Файл: autoencoder.py Проект: basilwang/TransBERT-ijcai2019

    def train(self,
              xs,
              iterations=10000,
              iteration_callback=None,
              batch_size=20,
              batch_callback=None,
              validation_set=None,
              stopping_iterations=10,
              log=None,
              cost_plot_filename=None,
              training_cost_prop_change_threshold=0.0005,
              learning_rate=0.1,
              regularization=None,
              class_weights=None,
              corruption_level=0.,
              continuous_corruption=False,
              loss="xent"):
        """
        Train on data stored in Theano tensors. Uses minibatch training.

        xs are the vectors to train on. Targets needn't be given, since the input and output are the
        same in an autoencoder.

        iteration_callback is called after each iteration with args (iteration, error array).

        If a validation set (matrix) is given, it is used to compute an error after each iteration
        and to enforce a stopping criterion. The algorithm will terminate if it goes stopping_iterations
        iterations without an improvement in validation error.

        If compute_error_frequency > 1 (default=5), this number of iterations are performed between each time
        the error is computed on the training set.

        The algorithm will assume it has converged and stop early if the proportional change between successive
        training costs drops below training_cost_prop_change_threshold for five iterations in a row.

        Uses L2 regularization.

        Several params are included just to implement the same interface as single_hidden_layer.
        Might want to change this later to be a bit neater.

        """
        if log is None:
            log = get_console_logger("Autoencoder train")

        log.info(
            "Training params: learning rate=%s, noise ratio=%.1f%% (%s), regularization=%.2f"
            % (learning_rate, self.network.corruption_level * 100.0,
               "continuous corruption" if self.network.continuous_corruption
               else "zeroing corruption", regularization))
        log.info("Training with SGD, batch size=%d" % batch_size)

        if class_weights is None:
            # Don't apply any weighting
            class_weights_vector = None
        elif class_weights == "freq":
            # Apply inverse frequency weighting
            class_counts = numpy.maximum(xs.sum(axis=0), 1.0)
            class_weights_vector = 1. / class_counts
            class_weights_vector *= xs.shape[1] / class_weights_vector.sum()
            log.info(
                "Using inverse frequency class weighting in cost function")
        elif class_weights == "log":
            class_counts = numpy.maximum(xs.sum(axis=0), 1.0)
            class_weights_vector = 1. / (numpy.log(class_counts) + 1.)
            class_weights_vector *= xs.shape[1] / class_weights_vector.sum()
            log.info(
                "Using inverse log frequency class weighting in cost function")
        else:
            raise ValueError("invalid class weighting '%s'" % class_weights)

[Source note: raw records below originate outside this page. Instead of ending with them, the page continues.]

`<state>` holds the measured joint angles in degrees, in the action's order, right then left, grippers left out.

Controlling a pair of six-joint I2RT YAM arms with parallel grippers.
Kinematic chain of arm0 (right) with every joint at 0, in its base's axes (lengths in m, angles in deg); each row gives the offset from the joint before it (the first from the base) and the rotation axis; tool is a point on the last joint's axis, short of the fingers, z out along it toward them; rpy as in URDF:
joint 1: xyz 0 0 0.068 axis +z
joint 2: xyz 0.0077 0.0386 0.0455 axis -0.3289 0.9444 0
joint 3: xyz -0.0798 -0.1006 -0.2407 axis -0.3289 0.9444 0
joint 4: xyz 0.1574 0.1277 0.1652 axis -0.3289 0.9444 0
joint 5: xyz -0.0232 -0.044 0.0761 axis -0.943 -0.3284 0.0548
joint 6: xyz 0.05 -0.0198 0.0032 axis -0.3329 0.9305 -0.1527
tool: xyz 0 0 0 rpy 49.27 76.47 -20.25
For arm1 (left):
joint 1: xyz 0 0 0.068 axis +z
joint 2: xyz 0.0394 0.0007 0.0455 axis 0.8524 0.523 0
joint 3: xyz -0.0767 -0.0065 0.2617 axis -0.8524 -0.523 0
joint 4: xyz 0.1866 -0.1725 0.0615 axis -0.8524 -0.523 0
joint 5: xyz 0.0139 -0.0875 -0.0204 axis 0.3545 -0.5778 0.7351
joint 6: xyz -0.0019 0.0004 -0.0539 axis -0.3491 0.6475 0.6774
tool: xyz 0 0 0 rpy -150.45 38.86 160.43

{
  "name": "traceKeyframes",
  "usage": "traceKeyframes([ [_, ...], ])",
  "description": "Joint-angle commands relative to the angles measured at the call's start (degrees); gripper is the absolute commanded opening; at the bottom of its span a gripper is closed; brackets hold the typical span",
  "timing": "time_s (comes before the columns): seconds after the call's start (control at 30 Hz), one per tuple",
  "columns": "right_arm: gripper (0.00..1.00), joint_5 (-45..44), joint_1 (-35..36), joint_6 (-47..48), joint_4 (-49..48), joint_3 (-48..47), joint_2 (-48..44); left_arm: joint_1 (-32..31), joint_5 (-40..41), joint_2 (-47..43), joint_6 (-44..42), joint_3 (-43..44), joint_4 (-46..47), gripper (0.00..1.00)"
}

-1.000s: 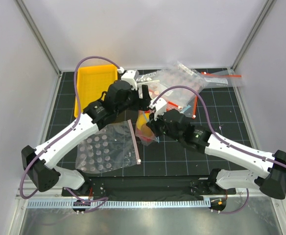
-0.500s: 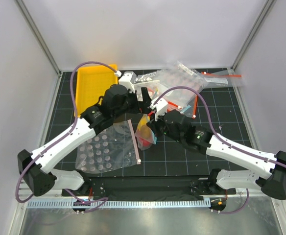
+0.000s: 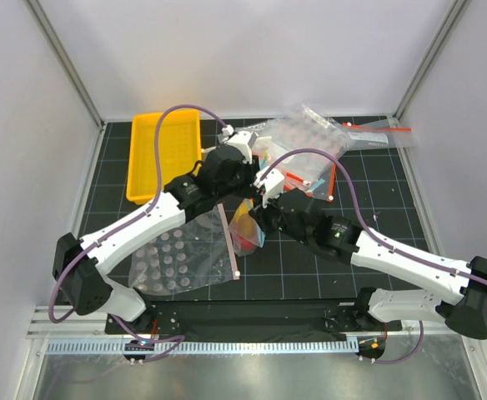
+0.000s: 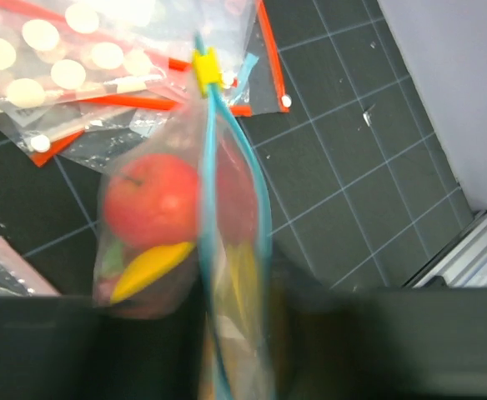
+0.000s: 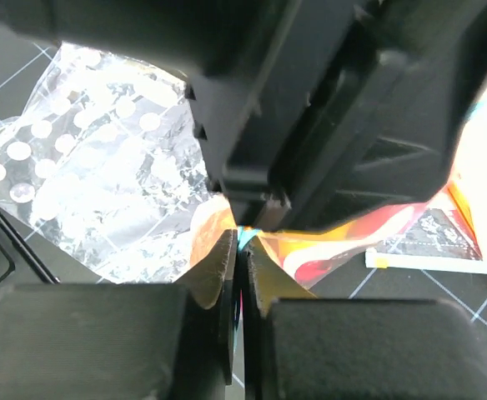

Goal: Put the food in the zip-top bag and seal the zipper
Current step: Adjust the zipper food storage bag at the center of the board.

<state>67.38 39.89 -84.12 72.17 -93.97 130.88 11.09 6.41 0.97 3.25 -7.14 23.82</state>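
The clear zip-top bag [image 3: 248, 235] hangs at mid-table between both grippers. In the left wrist view its light-blue zipper [image 4: 208, 167] runs as two strips, slightly apart, from a yellow tab [image 4: 206, 68] down between my left gripper [image 4: 235, 321]. Those jaws stand apart, one on each side of the mouth edge. Inside the bag lie a red ball [image 4: 152, 200] and a yellow lemon [image 4: 148, 271]; the other food is hidden. My right gripper [image 5: 243, 250] is shut on the teal zipper [image 5: 243, 236] edge. From above, the left gripper [image 3: 248, 196] sits just above the right gripper [image 3: 258, 214].
A yellow tray [image 3: 156, 154] stands at the back left. A white-dotted bag [image 3: 181, 254] lies at the front left of the held bag. Several bags with red-orange strips [image 3: 310, 137] are piled at the back. The table's right rail [image 4: 477, 250] shows in the left wrist view.
My left arm has swung right from beside the tray to the top of the held bag, and its jaws have opened wide, then narrowed. The right gripper has kept its hold and barely moved.
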Motion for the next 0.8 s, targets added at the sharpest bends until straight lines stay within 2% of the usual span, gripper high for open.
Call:
traceKeyframes([
  [0.0,0.16,0.6,0.5,0.3,-4.6,-0.9,-2.3,-0.4,-2.1,0.0,-3.1,2.4,0.6,0.21],
  [0.03,0.32,1.0,0.5,0.3,-4.7,-0.8,-2.6,-0.4,-2.3,-0.3,-3.7,2.3,0.5,0.11],
  [0.07,0.43,1.3,0.5,0.2,-5.3,-0.2,-3.5,-0.5,-2.7,-0.6,-4.3,2.1,0.2,0.00],
  [0.1,0.50,1.5,0.5,0.1,-5.6,0.2,-4.2,-0.4,-3.4,-1.3,-5.1,1.9,0.3,0.00],
  [0.17,0.56,1.2,0.5,0.0,-6.4,1.1,-6.5,-0.4,-3.7,-2.0,-6.9,1.7,-0.4,0.00],
  [0.37,0.56,-4.9,0.6,-0.4,-9.5,5.4,-15.2,-0.4,-3.8,-5.7,-10.8,-1.3,-0.4,0.00],
  [0.57,0.49,-18.1,0.4,0.6,-12.2,9.9,-23.1,-0.4,-10.6,-9.4,-12.2,-6.6,3.0,0.00],
  [0.67,0.47,-20.4,0.2,1.4,-14.3,10.6,-23.1,-0.4,-12.9,-11.4,-13.3,-10.1,5.4,0.00],
  [0.77,0.47,-18.9,0.1,2.7,-18.2,12.9,-23.7,-0.4,-12.8,-13.3,-14.0,-13.2,6.4,0.00],
])
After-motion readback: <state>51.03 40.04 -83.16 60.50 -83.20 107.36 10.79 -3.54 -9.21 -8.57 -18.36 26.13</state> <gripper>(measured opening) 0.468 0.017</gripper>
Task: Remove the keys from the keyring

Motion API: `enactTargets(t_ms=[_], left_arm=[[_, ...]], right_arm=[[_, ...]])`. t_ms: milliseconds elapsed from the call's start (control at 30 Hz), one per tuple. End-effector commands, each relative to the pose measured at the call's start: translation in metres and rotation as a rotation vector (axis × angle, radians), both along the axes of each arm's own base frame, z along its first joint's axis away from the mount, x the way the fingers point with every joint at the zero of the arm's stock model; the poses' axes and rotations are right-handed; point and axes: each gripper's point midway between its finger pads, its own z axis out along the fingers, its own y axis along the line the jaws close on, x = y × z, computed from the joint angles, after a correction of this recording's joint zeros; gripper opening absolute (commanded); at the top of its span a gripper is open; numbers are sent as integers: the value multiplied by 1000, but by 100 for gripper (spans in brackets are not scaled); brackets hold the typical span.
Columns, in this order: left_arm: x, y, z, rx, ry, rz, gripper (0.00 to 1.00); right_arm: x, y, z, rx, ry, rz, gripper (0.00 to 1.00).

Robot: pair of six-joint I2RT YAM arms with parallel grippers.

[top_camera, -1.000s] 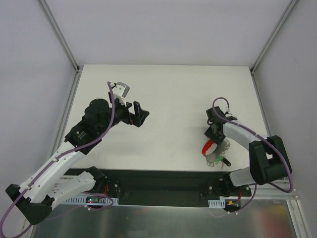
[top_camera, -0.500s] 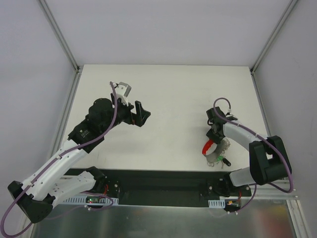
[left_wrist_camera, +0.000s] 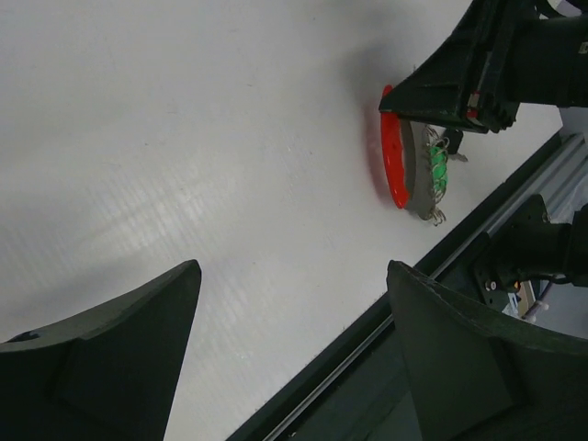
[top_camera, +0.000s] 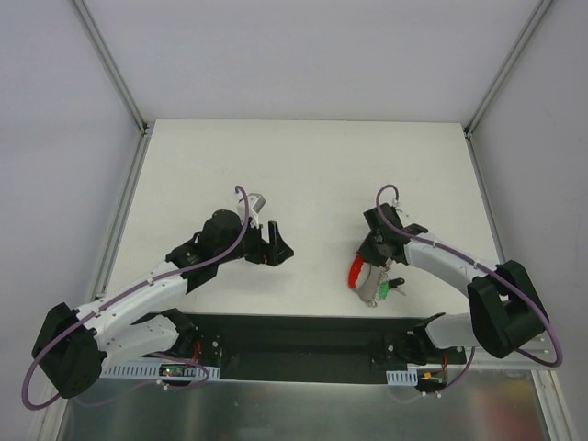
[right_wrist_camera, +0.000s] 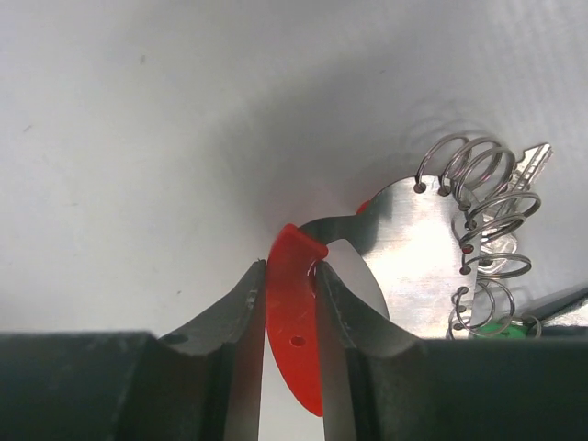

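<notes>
The keyring (right_wrist_camera: pixel 294 312) is a red crescent carrying a silver plate (right_wrist_camera: pixel 413 248) with several thin wire rings. My right gripper (right_wrist_camera: pixel 289 268) is shut on the red crescent, one finger on each face. The keys (right_wrist_camera: pixel 525 165) hang off the rings at the right, with a green bit (right_wrist_camera: pixel 501 326) among them. From above, the right gripper (top_camera: pixel 367 260) holds the keyring (top_camera: pixel 354 272) near the table's front, with the keys (top_camera: pixel 381 290) beside it. My left gripper (top_camera: pixel 276 246) stands open and empty to the keyring's left. Its wrist view shows its own jaws (left_wrist_camera: pixel 292 271) and, beyond them, the keyring (left_wrist_camera: pixel 393 165).
The white table (top_camera: pixel 322 165) ends at a black front rail (top_camera: pixel 294 331) just below the keyring. Grey walls with metal posts close the sides and back. The rail (left_wrist_camera: pixel 367 340) runs under the left gripper's right finger in its wrist view.
The right gripper has closed on the red keyring and carried it leftward with the keys. The left arm has swung right and toward the front, nearer the keyring.
</notes>
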Motion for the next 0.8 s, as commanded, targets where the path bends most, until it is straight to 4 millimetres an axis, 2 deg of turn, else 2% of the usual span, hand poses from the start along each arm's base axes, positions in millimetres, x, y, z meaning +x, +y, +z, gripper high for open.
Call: enactTargets(t_ms=[0,33,67,133,167,233,267,333,567,767], left_arm=[[-2,-37,9,-130,-52,-80,82],[-6,-42,5,-137,-43,-99,82],[-10,-47,-11,-125,-14,-116,82],[-14,-60,-12,-170,-5,-143,82],[-15,-63,-27,-155,30,-146,82],[-16,-72,-28,-184,41,-165,82],[-18,-78,-38,-172,63,-175,81],[-16,-89,-34,-207,53,-193,81],[-9,-130,-49,-205,113,-266,76],[-8,-147,-57,-233,137,-307,74]], right_arm=[[7,37,16,136,-47,31,17],[8,42,18,154,-51,36,16],[8,47,20,166,-54,43,16],[9,57,23,207,-62,51,15],[9,60,25,219,-63,58,15],[9,66,30,241,-67,66,15],[8,67,32,244,-68,71,15],[9,69,37,258,-78,72,15],[1,75,47,307,-89,95,15],[-4,69,53,284,-115,129,15]])
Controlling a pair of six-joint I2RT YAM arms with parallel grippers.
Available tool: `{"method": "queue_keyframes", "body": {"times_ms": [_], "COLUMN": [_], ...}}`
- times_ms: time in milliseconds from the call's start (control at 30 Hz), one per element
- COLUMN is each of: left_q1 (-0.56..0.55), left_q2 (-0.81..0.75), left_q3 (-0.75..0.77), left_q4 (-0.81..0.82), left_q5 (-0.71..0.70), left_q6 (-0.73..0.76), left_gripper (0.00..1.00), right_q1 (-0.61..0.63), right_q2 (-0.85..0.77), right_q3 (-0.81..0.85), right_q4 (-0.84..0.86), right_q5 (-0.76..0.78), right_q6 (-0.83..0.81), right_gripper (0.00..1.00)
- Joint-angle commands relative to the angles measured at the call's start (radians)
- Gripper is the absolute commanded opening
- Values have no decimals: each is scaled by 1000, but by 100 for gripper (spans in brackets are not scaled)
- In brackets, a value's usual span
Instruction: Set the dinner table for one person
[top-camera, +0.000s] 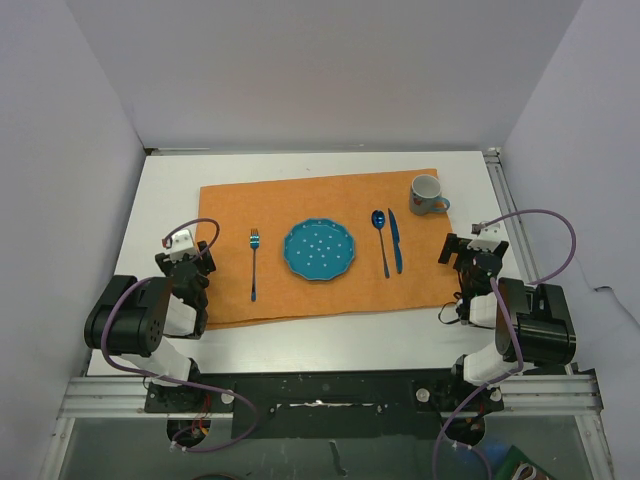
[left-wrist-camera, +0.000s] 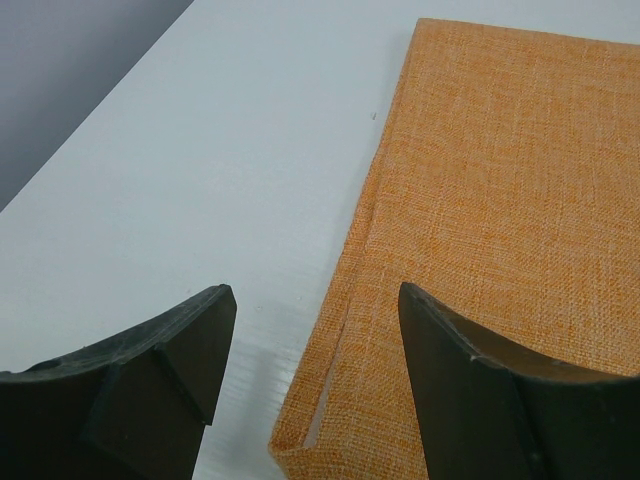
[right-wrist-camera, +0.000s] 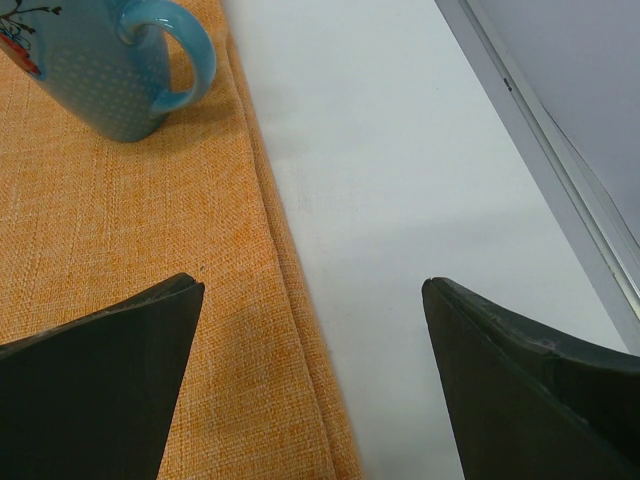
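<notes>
Desk (top-camera: 165, 195) is white, lies under both end effectors and carries an orange cloth (top-camera: 300, 205). Left end effector (left-wrist-camera: 315, 295) is spread wide and empty, above the cloth's left edge. The edge runs between its fingers, with bare desk by the left finger and cloth by the right. Right end effector (right-wrist-camera: 312, 283) is spread wide and empty, above the cloth's right edge, with cloth by its left finger and bare desk by the right. Mug (right-wrist-camera: 110, 70) is ahead-left of the right end effector, on the cloth, handle toward the cloth edge. On the cloth between the end effectors: fork (top-camera: 254, 262) nearest the left one, then plate (top-camera: 320, 248), spoon (top-camera: 381, 240), and knife (top-camera: 396, 242) nearest the right one. Spoon and knife lie just beside each other.
</notes>
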Motion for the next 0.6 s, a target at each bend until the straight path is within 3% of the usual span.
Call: {"method": "queue_keyframes", "body": {"times_ms": [0,200,300,433,500,567], "left_q1": [6,6,6,-8,-16,-56], "left_q2": [3,3,1,-32,-37,-100], "left_q3": [30,29,27,26,9,44], "left_q4": [57,57,61,25,76,-43], "left_q5": [-11,-11,-14,-76,-62,-190], "left_q6": [-16,-16,-15,-25,11,25], "left_gripper": [68,68,68,68,68,68], "right_q1": [7,7,23,36,28,37], "right_q2": [4,4,-50,-262,-287,-275], "right_q3": [11,10,21,198,323,411], "right_q4": [87,89,30,-409,-672,-797], "right_q5": [13,13,133,222,192,175], "right_q6": [-9,-10,20,127,202,204], "right_gripper": [98,98,98,98,98,98]}}
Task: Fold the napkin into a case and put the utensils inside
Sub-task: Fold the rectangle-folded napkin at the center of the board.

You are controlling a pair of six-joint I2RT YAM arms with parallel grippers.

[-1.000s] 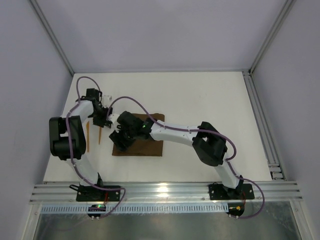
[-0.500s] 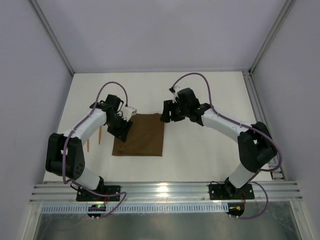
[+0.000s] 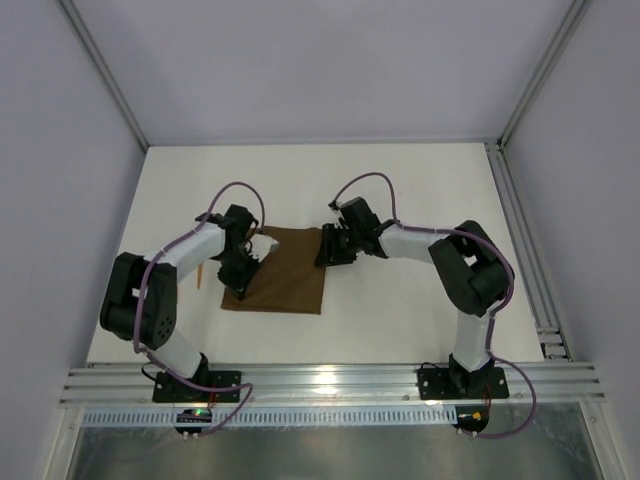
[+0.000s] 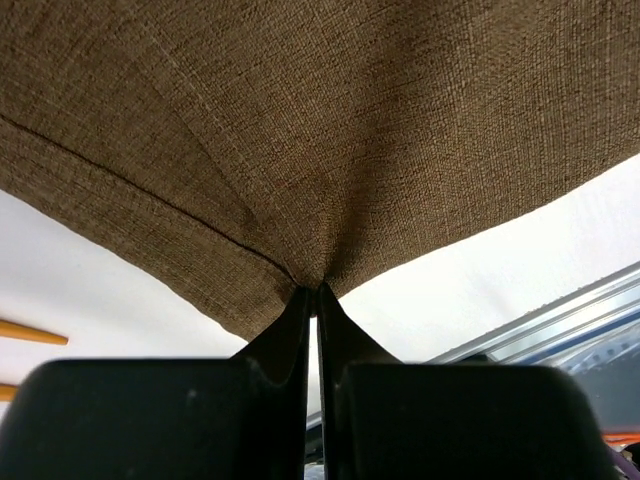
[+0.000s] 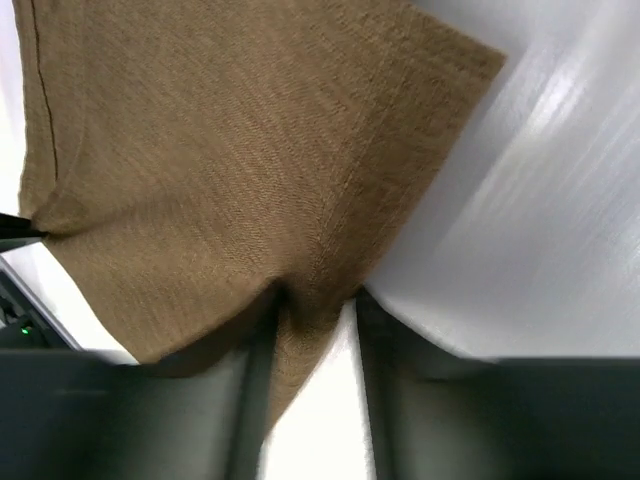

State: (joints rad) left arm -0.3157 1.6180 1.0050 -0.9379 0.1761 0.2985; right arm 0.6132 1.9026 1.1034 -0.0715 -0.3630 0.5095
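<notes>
Napkin [image 3: 285,275]: one dark brown cloth. It lies mostly flat on the counter [image 3: 400,190] between the two arms. It is open, not yet folded into a case.
Left gripper [image 4: 314,292]: the jaws are almost closed and pinch a small peak of cloth at the left edge of the napkin. Creases run from this pinch into the fabric.
Right gripper [image 5: 312,310]: the jaws are narrow, with a bunched fold of the cloth between them, at the right edge of the napkin near its far corner.
Utensils [image 4: 28,333]: two thin orange pieces show at the left border of the left wrist view. They lie on the counter just beside the napkin and do not touch it. In the top view only a sliver shows next to the left arm. I cannot tell which one is the fork.
Count: one napkin, two utensils, two grippers, both holding the cloth.
How the napkin handles: it looks light, soft and limp, with a coarse matte weave, so I judge it does not slip easily between the fingers. It sags and wrinkles where it is not supported.
Where to hold it: best at the hemmed edges or corners, both sides together, so the fold line comes straight.
How the utensils handle: they look thin, stiff and light. They lie low on the counter, so a grasp across the middle of the handle seems safest.
Step in hand: probably the first fold of the napkin.
</notes>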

        ######## Compile functions
        # Prepare cost/update functions for training
        cost, updates = self.network.get_cost_updates(
            self.learning_rate,
            self.regularization,
            class_cost_weights=class_weights_vector,
            corruption_level=corruption_level,
            continuous_corruption=continuous_corruption,
            loss=loss)
        # Prepare training functions
        cost_fn = theano.function(
            inputs=[self.network.x,
                    Param(self.regularization, default=0.0)],
            outputs=cost,
        )
        train_fn = theano.function(
            inputs=[
                self.network.x,
                Param(self.learning_rate, default=0.1),
                Param(self.regularization, default=0.0)
            ],
            outputs=cost,
            updates=updates,
        )
        # Prepare a function to test how close to the identity function the learned mapping is
        # A lower value indicates that it's generalizing more (though not necessarily better)
        identity_ratio = T.mean(
            T.sum(self.network.get_prediction_dist() * (self.network.x > 0),
                  axis=1))
        identity_ratio_fn = theano.function(inputs=[self.network.x],
                                            outputs=identity_ratio)
        ###########

        # Throw away ys in validation set
        validation_set = validation_set[0]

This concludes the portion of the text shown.